- Born: c. 605 CE Mecca, Hejaz, Arabia (present-day KSA)
- Died: Sha'ban 45 AH; October/November, c. 665 (aged 59–60) Medina, Hejaz, Umayyad Caliphate
- Resting place: Al-Baqi Cemetery, Medina
- Known for: Fourth wife of Prophet Muhammad
- Spouses: Khunays ibn Hudhafa (m. 614/615, died August 624); Muhammad (m. 624/625; died 632);
- Parents: ʿUmar ibn al-Khaṭṭāb (father); Zaynab bint Maẓʿūn (mother);
- Relatives: List Abd Allah (full brother) ; Ubayd Allah (paternal half-brother) ; Asim (paternal half-brother) ; Zayd (paternal half-brother) ; Fatima (paternal aunt) ; Uthman (maternal uncle) ; Zayd (paternal uncle) ;
- Family: Banu Adi (by birth); Ahl al-Bayt (by marriage);

= Hafsa bint Umar =

Prophet Muhammad's fourth wife (c. 605–665)

Hafsa bint Umar (حفصة بنت عمر; c. 605–665) was the fourth wife of Muhammad and a daughter of the second caliph Umar. In Islamic writings, her name is thus often prefixed by the title "Mother of the Believers" (Arabic: أمّ المؤمنين, romanized: ʾumm al-muʾminīn).

== Early life ==
Hafsa was the daughter and eldest child of 'Umar ibn al-Khattab and Zaynab bint Maz'un. She was born "when Quraysh were building the House Kaʿbah, five years before the Prophet was sent," i.e., in 605.

== Marriage ==
She was first married to Khunays ibn Hudhafa but became a widow in August 624.

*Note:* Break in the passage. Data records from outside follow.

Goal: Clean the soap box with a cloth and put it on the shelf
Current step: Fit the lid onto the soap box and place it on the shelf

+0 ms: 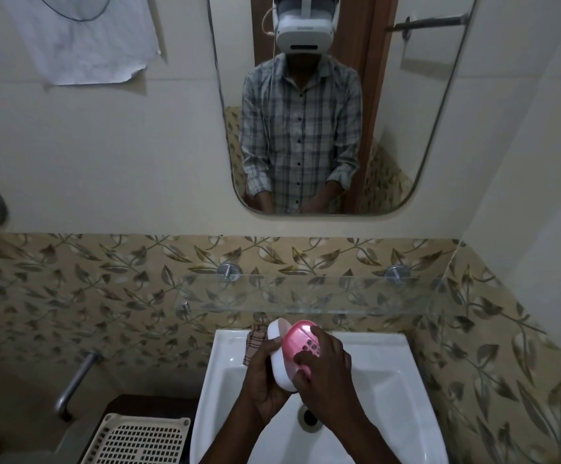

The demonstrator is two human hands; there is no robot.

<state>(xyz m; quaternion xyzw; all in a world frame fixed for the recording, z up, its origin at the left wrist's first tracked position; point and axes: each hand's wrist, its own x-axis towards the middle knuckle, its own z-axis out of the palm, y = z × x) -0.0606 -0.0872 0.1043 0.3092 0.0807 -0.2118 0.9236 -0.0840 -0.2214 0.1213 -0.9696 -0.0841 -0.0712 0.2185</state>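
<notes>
Above the white sink (386, 370) I hold the soap box in both hands. Its white outer case (276, 333) rests in my left hand (265, 386), which grips it from below and the left. My right hand (326, 373) grips the pink slotted inner tray (297, 339), tilted up out of the case. A checked cloth (254, 343) lies on the sink's back left rim, partly hidden behind the box. The glass shelf (306, 293) is fixed to the wall just above the sink and bears nothing.
A mirror (406, 128) hangs above the shelf and shows a person in a checked shirt. A cream plastic basket (135, 440) stands left of the sink, below a metal pipe (78, 380). The sink drain (309, 418) shows between my wrists.
</notes>
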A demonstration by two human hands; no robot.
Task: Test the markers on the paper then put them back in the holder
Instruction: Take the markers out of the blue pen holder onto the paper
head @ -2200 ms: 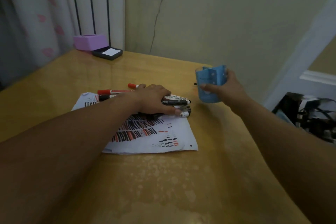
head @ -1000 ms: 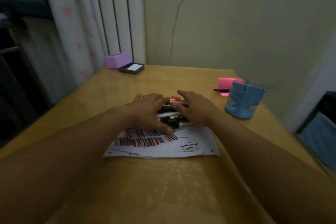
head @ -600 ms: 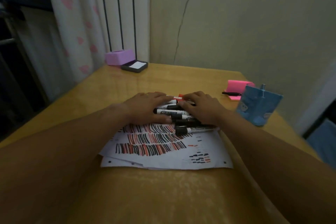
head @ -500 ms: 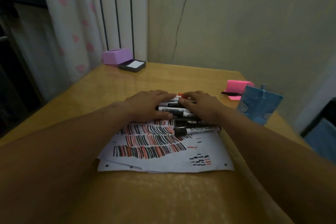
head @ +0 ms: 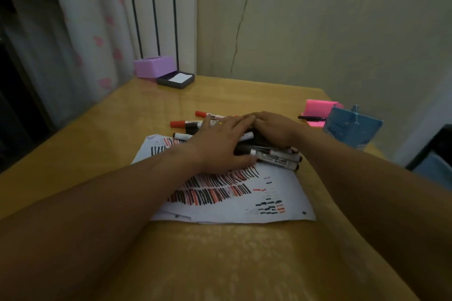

As soon as Hafsa had completed her waiting period, her father Umar offered her hand to Uthman ibn 'Affan, and thereafter to Abu Bakr; but they both refused her. Disappointed, Umar went to Muhammad to complain about this, and Muhammad replied, "Hafsa will marry one better than Uthman and Uthman will marry one better than Hafsa."

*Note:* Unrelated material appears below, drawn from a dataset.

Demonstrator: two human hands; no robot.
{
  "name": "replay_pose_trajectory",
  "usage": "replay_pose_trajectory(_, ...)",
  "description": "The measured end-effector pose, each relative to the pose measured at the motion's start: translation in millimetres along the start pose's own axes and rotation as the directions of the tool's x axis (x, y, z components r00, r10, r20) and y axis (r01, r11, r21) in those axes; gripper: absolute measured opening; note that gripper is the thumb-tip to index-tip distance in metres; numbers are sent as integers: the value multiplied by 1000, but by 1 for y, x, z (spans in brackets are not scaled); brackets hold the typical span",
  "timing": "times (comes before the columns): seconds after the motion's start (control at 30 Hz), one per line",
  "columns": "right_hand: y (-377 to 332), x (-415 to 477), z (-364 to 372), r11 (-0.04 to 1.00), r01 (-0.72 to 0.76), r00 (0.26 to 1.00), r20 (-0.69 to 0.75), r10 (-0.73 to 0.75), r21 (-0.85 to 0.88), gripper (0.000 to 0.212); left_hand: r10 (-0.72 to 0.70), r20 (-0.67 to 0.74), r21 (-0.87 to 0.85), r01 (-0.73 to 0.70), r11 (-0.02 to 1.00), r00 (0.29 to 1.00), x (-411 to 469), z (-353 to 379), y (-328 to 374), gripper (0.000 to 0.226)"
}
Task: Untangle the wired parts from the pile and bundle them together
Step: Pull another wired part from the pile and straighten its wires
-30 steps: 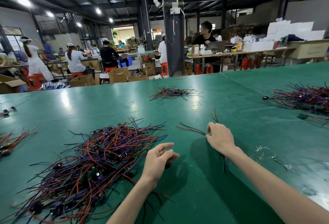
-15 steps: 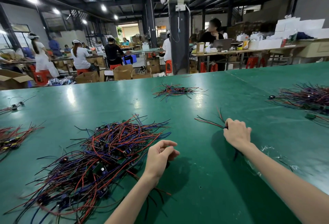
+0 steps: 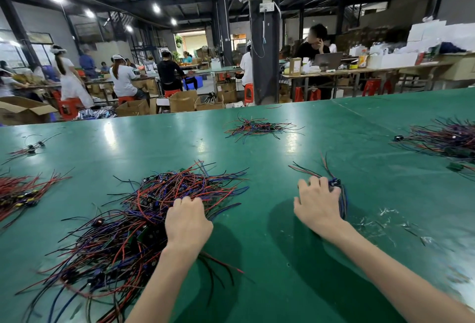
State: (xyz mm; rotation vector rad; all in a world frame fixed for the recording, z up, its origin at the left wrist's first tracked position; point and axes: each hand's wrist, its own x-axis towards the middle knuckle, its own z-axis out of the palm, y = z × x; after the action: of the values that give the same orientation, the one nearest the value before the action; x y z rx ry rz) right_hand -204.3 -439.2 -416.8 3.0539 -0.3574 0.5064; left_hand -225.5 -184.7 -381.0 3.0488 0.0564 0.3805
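A big tangled pile of red, blue and black wired parts (image 3: 133,220) lies on the green table (image 3: 257,160) at the near left. My left hand (image 3: 189,221) is at the pile's right edge, palm down, with its fingers curled into the wires; the fingertips are hidden. To the right, my right hand (image 3: 317,203) rests palm down on a small bundle of wired parts (image 3: 335,184) and holds it against the table. The bundle's wire ends stick out past the fingers and along the hand's right side.
Other wire heaps lie at the far middle (image 3: 259,127), the right edge (image 3: 447,140) and the left edge (image 3: 18,194), and a few loose parts (image 3: 30,148) at the far left. Clear plastic scraps (image 3: 385,218) lie right of my right hand. People work at benches beyond the table.
My left hand turned palm down and moved left into the pile, curling its fingers in the wires. My right hand stayed on the small bundle as the view shifted.
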Motion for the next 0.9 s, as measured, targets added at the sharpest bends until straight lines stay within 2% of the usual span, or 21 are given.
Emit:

Muhammad married Hafsa in Sha'ban AH 3 (late January or early February 625). This marriage "gave the Prophet the chance of allying himself with this faithful follower", i.e. Umar, who had become his father-in-law.

===Surat al-Tahrim===
There are two stories related to the revelation of the opening verses of Surat al-Tahrim. One is authentic according to Imams al-Bukhari and Muslim and found in Sahih Muslim 1474, narrated by the Prophet's wife Aisha. In this first narration, Muhammad refrained from drinking honey to please his wives.

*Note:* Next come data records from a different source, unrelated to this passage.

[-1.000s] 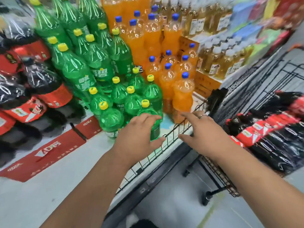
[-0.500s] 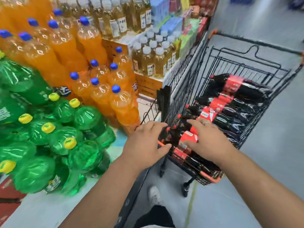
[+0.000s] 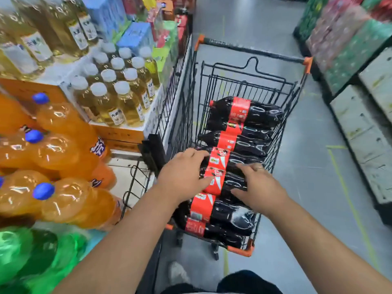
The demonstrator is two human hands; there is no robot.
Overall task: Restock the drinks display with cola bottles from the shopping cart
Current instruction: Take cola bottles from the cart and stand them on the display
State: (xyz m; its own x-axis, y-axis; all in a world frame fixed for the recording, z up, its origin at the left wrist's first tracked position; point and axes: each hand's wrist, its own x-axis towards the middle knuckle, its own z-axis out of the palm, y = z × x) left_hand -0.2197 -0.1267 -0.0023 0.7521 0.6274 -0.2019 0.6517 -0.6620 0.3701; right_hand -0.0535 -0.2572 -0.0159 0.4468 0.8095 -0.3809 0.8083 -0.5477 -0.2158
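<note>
Reaching into the shopping cart [image 3: 250, 52], I have both hands spread over one cola bottle [image 3: 220, 177] lying on its side in the row of cola. My left hand [image 3: 182, 177] covers its neck end, my right hand [image 3: 258, 187] its base end, fingers loose; whether either has truly closed on it I cannot tell. Orange soda bottles [image 3: 63, 141] stand on the display to my left.
</note>
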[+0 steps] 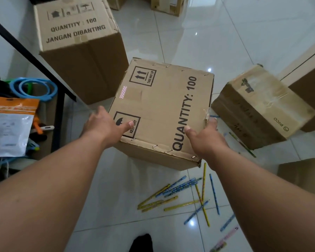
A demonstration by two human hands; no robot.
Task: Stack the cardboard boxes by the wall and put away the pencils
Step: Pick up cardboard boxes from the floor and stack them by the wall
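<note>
The box is in the middle of the frame, with the left hand and right hand each holding a side, thumbs on top. The big box is at the upper left, nearer the left hand.

Cool, bluish, rather dim light is washing evenly over the scene. The glossy floor tiles are mirroring it as small white hot spots at upper centre and lower right, and a pale sheen is spreading across the upper right of the frame. A soft shadow is pooling under the cardboard box at centre, whose print is reading sharp. The far edge of the left hand is smearing with motion blur, and the taped box at right is looking slightly soft. Wide-angle distortion is slanting the black bar at upper left and swelling both forearms toward the bottom corners.
</note>
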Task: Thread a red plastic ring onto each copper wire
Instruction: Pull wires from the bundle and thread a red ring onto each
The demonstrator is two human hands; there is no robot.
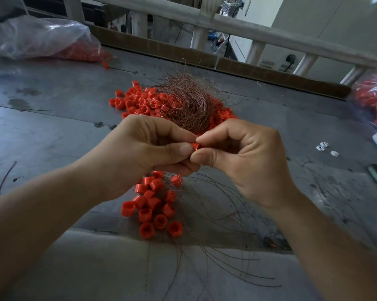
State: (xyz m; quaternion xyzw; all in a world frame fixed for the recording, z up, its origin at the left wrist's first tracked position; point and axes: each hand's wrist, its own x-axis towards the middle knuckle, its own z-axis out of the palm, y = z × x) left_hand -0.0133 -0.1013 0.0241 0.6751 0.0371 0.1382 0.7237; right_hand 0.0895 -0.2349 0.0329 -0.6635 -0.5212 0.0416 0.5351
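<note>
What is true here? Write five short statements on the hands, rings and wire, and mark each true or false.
1. The left hand and right hand pinch one red ring between their fingers. True.
2. The copper wire bundle lies on a pile of red rings beyond the hands. True.
3. The plastic bag at far left holds white pieces. False: its contents are red.
4. No rings lie nearer than the hands. False: a cluster of red rings lies there.
5. Small white bits lie on the table to the right. True.
</note>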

The latter narration is mursal (meaning the chain of narration goes back to a successor instead of a direct companion of Muhammad) and ḍaʻīf (weak). Its isnad is weaker than that of the first story; however, it is accepted by some tafseer scholars who preferred this explanation, such as in Tafsir Al-Jalalayn and Tafsir at-Tabari. Imam al-Tabarani says "The first opinion (concerning the story of honey) is stronger, yet it is not impossible that both matters occurred, and that this (i.e. the revelation) came down concerning both stories". In this narration, Muhammad. was intimate with Maria al-Qibtiyya while Hafsa was away visiting her father. On her return she found out what had happened and asked him "In my home and on my bed?". Muhammad then gave up Maria to please Hafsa. Al-Qurtubi states that the first one is authentic and the second is weak.

Ibn Al-Arabi wrote in Ahkam al-Qur'an that: "Indeed, the only authentic narration is that it was about honey, that the Prophet drank it with Zainab, and Aisha and Hafsa pretended to be offended by it. There occurred what occurred and the Prophet made an oath never to drink it again. He confided that to his wife and the verse was revealed regarding all of them".

== Notable work ==
Uthman, when he became Caliph, used Hafsa's copy when he standardized the text of
Qur'an. She is also said to have narrated sixty hadiths from Muhammad.

== Death ==
She died in Sha'ban AH 45, i.e., in October or November 665. She is buried in Al-Baqi Cemetery next to the other Mothers of the Faithful.

==Contrasting views==
===Sunni view===
Hafsa is seen as scholarly and inquisitive by Sunni Muslims, and considered a Mother of The Believers.. After the death of Muhammad she did not remarry, as it was considered haram for Muslims to marry his widow.

===Shi'a view===
Due to the honey incident with the prophet, Shi'as disapprove of Hafsa and Aisha in this particular incident and cite the beginning of Surat al-Tahrim and the accompanying hadith as evidence.

==See also==
- Companions of the Prophet
- Ahl al-Bayt

==Sources==
- Bagley, F. R. C. (2013). "Twenty-three Years: A Study of the Prophetic Career of Mohammad"
- Bosworth, C. E. (1991). "Encyclopaedia of Islam, Volume VI (Mahk-Mid): [Fasc. 99-114a]"
- Hassan, Riaz (2013). "Islam and Society: Sociological Explorations"
- Hekmat, Anwar (1997). "Women and the Koran: The Status of Women in Islam"
- Irving, Washington (2007). "Mohammed"
- Morgan, Diane (2009). "Essential Islam: A Comprehensive Guide to Belief and Practice"
- Rodinson, Maxime (2021). "Muhammad"
- Wherry, E. M. (2013). "A Comprehensive Commentary on the Quran: Comprising Sale's Translation and Preliminary Discourse: Volume IV"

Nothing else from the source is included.